Figure 6RM duration distribution overnight. The plot shows the mean duration of RMs per hour of the recorded nights for the automatic 3D and manual 2D method. Error bars indicate the standard error of the mean. RM durations indicate high variety for each of the periods. Periods 1-2 and 2-3 include only a single RM each for the manual data, where the standard deviations equal zero.
Figure 7Fragmentation plot of all records. Illustrates the distribution of time elapsed between onset of consecutive RMs presented with a convenience interval width of 10 min. 3D reports higher fragmentation than the manual approach as the majority of time periods are less than 10 min. This data point lies outside of the plot window, but its value is indicated by the arrow.
Proposed indices on recordings showing different manifestations of RM symptoms.
| Case | Duration index | Rhythmic movement index (episodes/h) | Frequency index |
|---|---|---|---|
| A | 0.08 | 0.59 | 0.87 |
| B | 15.88 | 2.41 | 1.05 |
| C | 5.88 | 2.16 | 0.97 |
Chosen recordings were obtained during adoption nights.

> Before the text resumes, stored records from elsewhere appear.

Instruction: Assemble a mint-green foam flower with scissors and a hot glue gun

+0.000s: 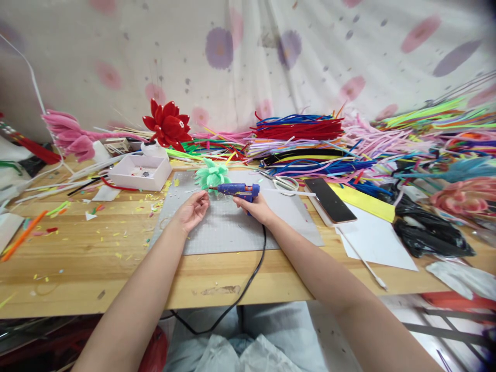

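In the head view my right hand [253,206] is wrapped round the handle of a blue hot glue gun [238,190], a white glue stick poking out of its back end. The nozzle points left, towards my left hand [194,211]. That hand has its fingers curled together in a pinch near the nozzle tip; whatever is between them is too small or hidden to name. Just behind the nozzle, a mint-green flower [209,173] with fuzzy petals rests on the grey cutting mat [232,232], partly covered by the gun.
White-handled scissors [285,185] and a black phone [330,199] lie to the right. Bundles of coloured pipe cleaners [300,129] line the back. A white box [141,173] and a red flower [167,124] stand left. The gun's black cord [251,279] hangs over the table's front edge.
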Demonstrator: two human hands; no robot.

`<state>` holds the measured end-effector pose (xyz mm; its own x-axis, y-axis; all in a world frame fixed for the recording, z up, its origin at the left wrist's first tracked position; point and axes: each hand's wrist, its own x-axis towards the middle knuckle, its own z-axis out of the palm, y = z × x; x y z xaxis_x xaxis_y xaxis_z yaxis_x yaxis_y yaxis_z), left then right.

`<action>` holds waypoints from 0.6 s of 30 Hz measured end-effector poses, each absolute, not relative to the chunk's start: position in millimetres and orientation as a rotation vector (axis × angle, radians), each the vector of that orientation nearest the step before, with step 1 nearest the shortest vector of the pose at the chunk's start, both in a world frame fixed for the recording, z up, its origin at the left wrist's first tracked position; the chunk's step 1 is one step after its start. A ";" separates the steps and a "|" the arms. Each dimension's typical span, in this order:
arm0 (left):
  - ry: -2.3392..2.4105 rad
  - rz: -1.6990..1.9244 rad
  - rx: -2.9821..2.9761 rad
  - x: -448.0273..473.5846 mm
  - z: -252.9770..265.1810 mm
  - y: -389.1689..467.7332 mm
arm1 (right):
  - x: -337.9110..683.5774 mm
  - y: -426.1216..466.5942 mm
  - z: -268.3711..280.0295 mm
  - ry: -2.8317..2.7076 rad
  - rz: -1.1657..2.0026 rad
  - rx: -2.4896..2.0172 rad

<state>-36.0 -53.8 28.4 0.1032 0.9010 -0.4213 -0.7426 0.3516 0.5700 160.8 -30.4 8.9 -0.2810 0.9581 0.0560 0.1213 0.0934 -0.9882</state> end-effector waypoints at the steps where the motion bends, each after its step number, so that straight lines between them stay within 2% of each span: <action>1: 0.807 1.228 0.240 -36.0 28.2 -54.0 | 160.8 -30.4 9.2 -1.551 1.289 -1.106; 18: 0.779 1.250 0.233 -39.3 25.9 -52.8 | 163.0 -29.7 8.1 -1.564 1.288 -1.104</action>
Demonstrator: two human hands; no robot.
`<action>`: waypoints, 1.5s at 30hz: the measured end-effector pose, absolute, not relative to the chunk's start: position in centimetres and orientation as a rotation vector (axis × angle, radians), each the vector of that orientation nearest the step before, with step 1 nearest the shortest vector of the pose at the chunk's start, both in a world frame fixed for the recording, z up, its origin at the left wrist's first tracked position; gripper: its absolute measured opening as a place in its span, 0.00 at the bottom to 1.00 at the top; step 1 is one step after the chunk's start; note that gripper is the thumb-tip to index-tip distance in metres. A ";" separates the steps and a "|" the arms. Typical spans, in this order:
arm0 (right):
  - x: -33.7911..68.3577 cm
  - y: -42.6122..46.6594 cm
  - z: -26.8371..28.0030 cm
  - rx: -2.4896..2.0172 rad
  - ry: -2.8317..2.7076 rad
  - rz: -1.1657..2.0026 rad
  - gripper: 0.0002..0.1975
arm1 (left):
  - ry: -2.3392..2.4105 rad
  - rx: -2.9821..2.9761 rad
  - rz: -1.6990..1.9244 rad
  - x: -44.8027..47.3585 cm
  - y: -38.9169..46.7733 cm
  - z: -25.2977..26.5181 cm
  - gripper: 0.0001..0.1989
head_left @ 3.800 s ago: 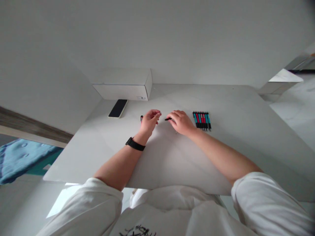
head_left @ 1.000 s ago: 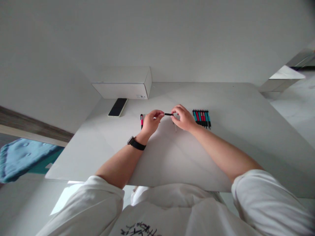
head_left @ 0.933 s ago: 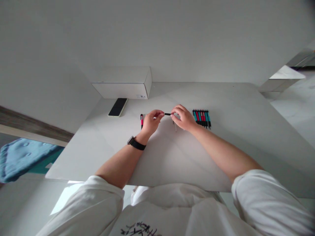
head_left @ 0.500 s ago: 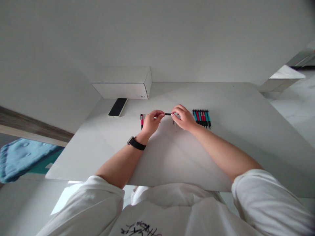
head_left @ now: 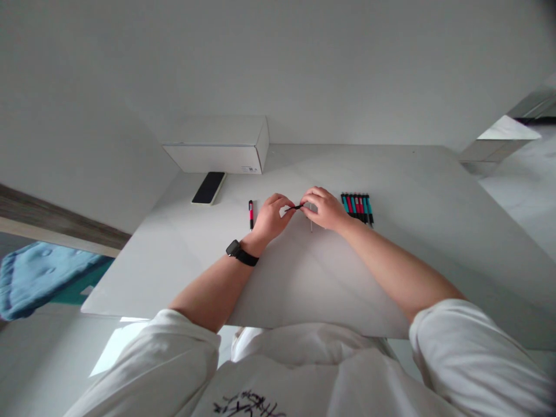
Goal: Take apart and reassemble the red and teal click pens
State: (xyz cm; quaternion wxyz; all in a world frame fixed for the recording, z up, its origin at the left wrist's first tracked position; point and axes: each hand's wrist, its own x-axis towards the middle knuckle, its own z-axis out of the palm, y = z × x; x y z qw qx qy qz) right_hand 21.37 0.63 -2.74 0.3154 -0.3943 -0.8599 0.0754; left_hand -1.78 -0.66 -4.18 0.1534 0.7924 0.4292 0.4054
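Note:
Over the middle of the table, my left hand (head_left: 271,217) pinches one end of a small black pen part (head_left: 297,207). Thumb and fingers of my right hand (head_left: 324,208) close on its other end, and the fingertips partly cover it. Below the right fingers a thin pale stick, like a pen refill (head_left: 311,226), lies on the table. Just left of my left hand is a red and black pen (head_left: 251,214). Beside my right hand several teal, red and black pens (head_left: 357,207) lie in a row.
A white box (head_left: 212,157) stands at the back left against the wall. In front of it lies a phone (head_left: 209,188). The white table (head_left: 278,289) reaches to my body, and a blue cushion (head_left: 43,275) is beyond its left edge.
My hands have come slightly closer together. The black part between them, level before, now shows bent or tilted, with a thin dark tip near the left fingers.

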 end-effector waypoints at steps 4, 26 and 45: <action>22.1 1.2 -3.0 -1.220 -2.318 0.139 0.06 | 1.304 2.244 1.217 -1.9 -0.5 -4.4 0.04; 21.6 2.3 -2.4 -1.195 -1.765 0.674 0.11 | 1.232 2.180 1.242 -1.7 -0.8 -4.2 0.04; 22.2 2.3 -2.3 -1.137 -1.902 0.643 0.14 | 1.220 2.022 1.206 -1.9 0.0 -4.9 0.06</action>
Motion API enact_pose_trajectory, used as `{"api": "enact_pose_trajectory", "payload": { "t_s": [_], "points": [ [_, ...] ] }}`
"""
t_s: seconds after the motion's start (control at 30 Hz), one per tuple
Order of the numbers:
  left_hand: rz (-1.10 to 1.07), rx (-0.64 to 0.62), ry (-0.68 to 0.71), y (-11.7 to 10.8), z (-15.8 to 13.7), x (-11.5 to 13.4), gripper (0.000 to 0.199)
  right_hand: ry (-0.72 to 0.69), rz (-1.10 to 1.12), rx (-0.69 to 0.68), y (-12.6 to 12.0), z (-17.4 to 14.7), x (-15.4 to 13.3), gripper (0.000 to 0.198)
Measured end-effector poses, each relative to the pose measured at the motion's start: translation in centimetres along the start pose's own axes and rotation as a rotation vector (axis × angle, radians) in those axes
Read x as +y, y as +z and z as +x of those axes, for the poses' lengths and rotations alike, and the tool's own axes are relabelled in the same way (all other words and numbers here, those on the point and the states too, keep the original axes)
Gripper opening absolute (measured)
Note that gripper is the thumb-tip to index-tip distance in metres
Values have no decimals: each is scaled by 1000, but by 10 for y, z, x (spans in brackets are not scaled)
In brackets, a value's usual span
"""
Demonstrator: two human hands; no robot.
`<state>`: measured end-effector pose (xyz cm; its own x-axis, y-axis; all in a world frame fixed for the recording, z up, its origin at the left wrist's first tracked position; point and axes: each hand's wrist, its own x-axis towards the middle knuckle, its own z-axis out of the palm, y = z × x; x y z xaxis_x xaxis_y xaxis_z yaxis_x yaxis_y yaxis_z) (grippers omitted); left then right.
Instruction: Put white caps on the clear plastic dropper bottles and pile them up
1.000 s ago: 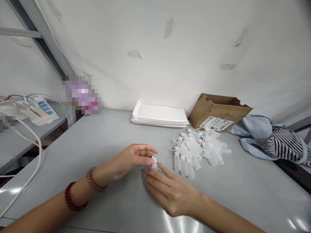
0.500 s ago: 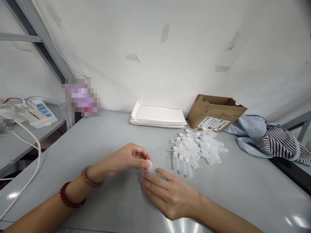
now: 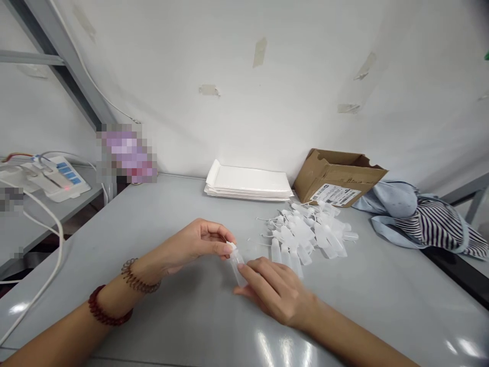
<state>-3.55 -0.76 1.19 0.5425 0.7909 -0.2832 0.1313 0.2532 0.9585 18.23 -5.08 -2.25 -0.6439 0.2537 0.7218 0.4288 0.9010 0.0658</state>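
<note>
A small translucent plastic bottle (image 3: pixel 237 268) with a white cap (image 3: pixel 231 246) is tilted between my two hands above the table. My left hand (image 3: pixel 204 242) pinches the cap between thumb and fingertips. Around the bottle's lower body my right hand (image 3: pixel 273 288) is closed, its fingers along the right side. To the right of the hands lies a pile of similar translucent bottles (image 3: pixel 301 232), several with thin white strings or straps at their ends. My right hand partly covers the nearest ones.
Behind the pile, a stack of white padded envelopes (image 3: pixel 250 179) lies against the wall. An open cardboard box (image 3: pixel 340 178) stands to its right, beside blue and striped cloth (image 3: pixel 435 219). At the left are a power strip (image 3: pixel 63 176) and a white cable (image 3: pixel 61 244).
My right hand has shifted its hold on the bottle, with the fingers now higher and to the right, leaving more of the body visible. My left hand has moved slightly up and left.
</note>
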Motion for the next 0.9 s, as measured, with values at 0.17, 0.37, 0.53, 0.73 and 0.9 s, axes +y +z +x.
{"api": "enact_pose_trajectory", "payload": {
  "t_s": [0.17, 0.37, 0.53, 0.73, 0.9],
  "points": [
    [35, 41, 20, -4, 2, -3, 17, 42, -34, -11, 2, -6, 0, 36],
    [20, 80, 50, -4, 3, -5, 17, 449, 409, -8, 7, -5, -3, 29],
    [52, 55, 127, -2, 3, -6, 14, 1151, 1370, -110, 8, 3, -3, 33],
    [91, -10, 241, -4, 2, -5, 7, 1418, 2108, -68, 12, -2, 7, 30],
    [140, -25, 238, -5, 2, -5, 10, 1392, 2044, -106, 15, -2, 7, 34]
  ]
}}
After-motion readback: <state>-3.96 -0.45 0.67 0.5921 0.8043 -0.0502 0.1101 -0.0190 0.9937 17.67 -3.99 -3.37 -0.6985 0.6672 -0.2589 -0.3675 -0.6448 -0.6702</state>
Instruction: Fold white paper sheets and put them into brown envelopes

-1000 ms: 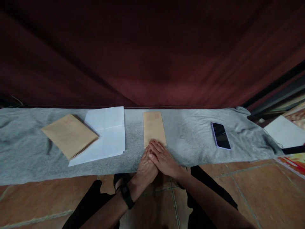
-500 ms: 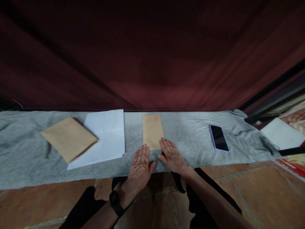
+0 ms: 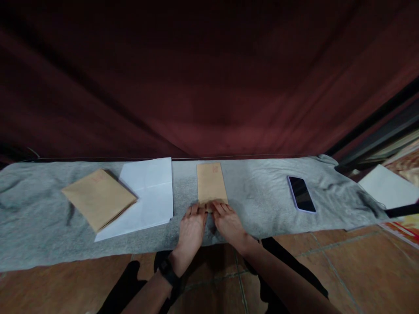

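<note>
A brown paper envelope [image 3: 210, 183] with small red print at its upper right lies flat on the grey cloth, in front of me. At its near edge, my left hand [image 3: 192, 224] has its fingers curled, pinching the lower left part. My right hand [image 3: 227, 220] grips the same edge from the right, its fingertips close to those of the left. The fingers cover the envelope's near end. Left of it rests a stack of brown envelopes [image 3: 100, 198], partly over white paper sheets [image 3: 155, 192].
The grey cloth [image 3: 258, 192] covers a long narrow surface. A phone [image 3: 301, 194] in a purple case lies on the right. Behind hangs a dark red curtain [image 3: 209, 100]. White paper [image 3: 389, 186] sits at far right. Tiled floor [image 3: 216, 266] shows below.
Both hands were lying flat with fingers stretched at the envelope's lower corners. Now they have come together and curled their fingers onto its near edge. The view has tilted slightly.
</note>
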Demonstrator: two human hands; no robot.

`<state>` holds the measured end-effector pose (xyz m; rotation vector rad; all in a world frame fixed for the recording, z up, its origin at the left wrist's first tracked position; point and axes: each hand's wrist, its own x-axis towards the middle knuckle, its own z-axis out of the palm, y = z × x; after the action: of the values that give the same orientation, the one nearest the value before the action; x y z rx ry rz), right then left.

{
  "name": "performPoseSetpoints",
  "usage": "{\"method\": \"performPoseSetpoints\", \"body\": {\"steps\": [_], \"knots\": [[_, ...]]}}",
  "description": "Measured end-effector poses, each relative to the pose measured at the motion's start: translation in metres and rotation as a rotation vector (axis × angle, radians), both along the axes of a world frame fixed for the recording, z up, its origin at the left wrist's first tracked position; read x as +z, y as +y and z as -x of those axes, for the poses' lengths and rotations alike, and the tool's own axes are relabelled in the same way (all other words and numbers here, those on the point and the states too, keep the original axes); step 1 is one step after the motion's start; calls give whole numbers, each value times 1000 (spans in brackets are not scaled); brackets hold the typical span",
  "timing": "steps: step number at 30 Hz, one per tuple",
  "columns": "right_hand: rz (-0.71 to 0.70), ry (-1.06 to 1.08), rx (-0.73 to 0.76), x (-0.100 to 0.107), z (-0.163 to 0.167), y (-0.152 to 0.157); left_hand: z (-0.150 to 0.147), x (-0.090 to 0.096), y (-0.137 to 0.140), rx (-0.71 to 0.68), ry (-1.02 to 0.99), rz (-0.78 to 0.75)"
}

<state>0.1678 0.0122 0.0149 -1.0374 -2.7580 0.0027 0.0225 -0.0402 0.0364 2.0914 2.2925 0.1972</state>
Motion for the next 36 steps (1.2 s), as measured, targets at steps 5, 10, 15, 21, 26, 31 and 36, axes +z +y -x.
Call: {"method": "performPoseSetpoints", "body": {"steps": [5,10,15,21,26,31,36], "knots": [[-41,9,-34,-5,1,2,6,-2,14,192,-251,-8],[-44,13,-52,-7,7,4,14,-11,30,351,-773,-26],[0,91,-138,3,9,6,7,-5,35,277,-1398,-166],[380,812,-355,35,-15,29,-5,21,32,124,-1606,-237],[1065,1630,-513,27,-15,28,-6,12,32,323,-1634,-76],[1485,1675,-568,6,-1,4,-4,1,35,309,-1685,8],[1876,901,-360,23,-26,11,14,-4,37,376,-1555,99]]}}
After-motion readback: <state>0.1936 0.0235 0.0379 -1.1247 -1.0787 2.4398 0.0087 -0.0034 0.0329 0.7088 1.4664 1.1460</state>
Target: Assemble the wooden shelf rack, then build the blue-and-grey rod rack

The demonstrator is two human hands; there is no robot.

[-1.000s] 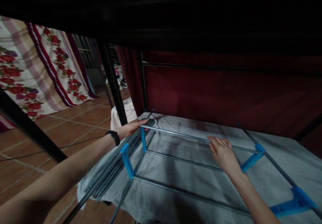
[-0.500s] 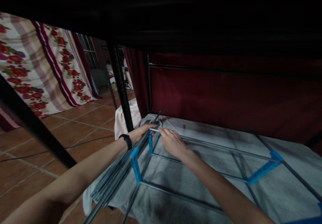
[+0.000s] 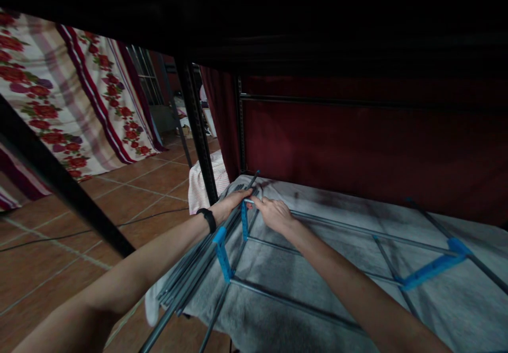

Figure 8RM time of night distribution plots according to . The three examples show automatic 3D annotations (lower, red) and manual 2D annotations (upper, cyan) over time. RM annotations are indicated with a colored rectangle. Periods without annotations stay blank. Case A only shows few RMs in the beginning of the night, hardly recognizable on the full night scaled plot. Case B exhibits the most severe form of RMD, while case C exhibits mild symptoms compared to B.
Figure 9Frequency distribution plot of an individual record (Case B). The mean frequency of an episode is plotted over the time in hours. For this case, frequency remains relatively stable over the night.